▶ _WHAT YOU WILL DO_
Leaving out every picture, quote the data below exactly as it appears.

▶ _DATA EXTRACT_
---

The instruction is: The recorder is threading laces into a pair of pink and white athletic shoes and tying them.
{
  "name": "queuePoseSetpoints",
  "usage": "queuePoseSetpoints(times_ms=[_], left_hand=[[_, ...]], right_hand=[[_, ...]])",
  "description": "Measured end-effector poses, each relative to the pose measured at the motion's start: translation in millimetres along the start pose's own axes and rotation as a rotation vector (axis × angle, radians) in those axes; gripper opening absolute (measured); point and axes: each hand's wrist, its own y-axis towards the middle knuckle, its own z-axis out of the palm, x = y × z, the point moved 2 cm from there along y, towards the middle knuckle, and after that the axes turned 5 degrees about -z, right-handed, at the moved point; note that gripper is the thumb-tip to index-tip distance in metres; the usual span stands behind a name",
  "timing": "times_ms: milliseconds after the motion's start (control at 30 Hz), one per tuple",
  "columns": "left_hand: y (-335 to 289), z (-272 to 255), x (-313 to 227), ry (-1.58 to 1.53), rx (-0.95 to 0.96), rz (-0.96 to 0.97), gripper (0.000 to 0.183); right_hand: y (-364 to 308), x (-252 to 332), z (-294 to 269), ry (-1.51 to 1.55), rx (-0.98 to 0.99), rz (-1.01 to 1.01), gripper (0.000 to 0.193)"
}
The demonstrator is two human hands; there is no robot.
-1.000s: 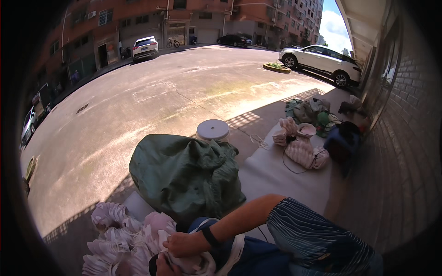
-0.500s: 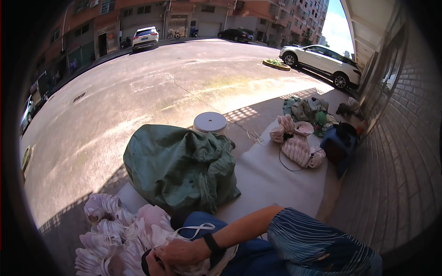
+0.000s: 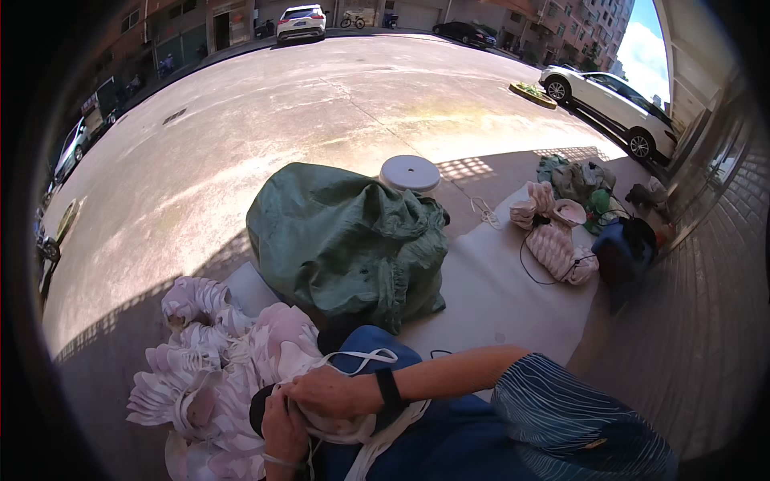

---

▶ _WRITTEN ANSWER_
The instruction is: The recorder is threading laces into a pair of pink and white athletic shoes and tying them.
{
  "name": "queuePoseSetpoints",
  "usage": "queuePoseSetpoints(times_ms=[_], left_hand=[[_, ...]], right_hand=[[_, ...]])",
  "description": "Measured end-effector poses, each relative to the pose measured at the motion's start: translation in millimetres along the start pose's own axes and rotation as a rotation vector (axis × angle, radians) in those axes; gripper opening absolute (measured); point and axes: each hand's wrist, its own y-axis towards the middle knuckle, its own z-axis out of the palm, x = y × z, the point moved 2 cm from there along y, towards the middle knuckle, and after that the axes turned 5 degrees about -z, right-handed, at the moved point; note that gripper is the thumb-tip to index-tip distance in metres; the usual span stands behind a name",
  "timing": "times_ms: milliseconds after the motion's start (control at 30 Hz), one per tuple",
  "columns": "left_hand: y (-335 to 289), z (-272 to 255), x (-313 to 227), ry (-1.58 to 1.53), rx (-0.95 to 0.96), rz (-0.96 to 0.97), gripper (0.000 to 0.183); right_hand: y (-364 to 308), x (-252 to 332), z (-294 to 269), ry (-1.51 to 1.55), rx (-0.98 to 0.99), rz (-1.01 to 1.01), gripper (0.000 to 0.193)"
}
The demonstrator is two human hands; there is no robot.
-1.000s: 
-0.500s: 
+0.000s: 

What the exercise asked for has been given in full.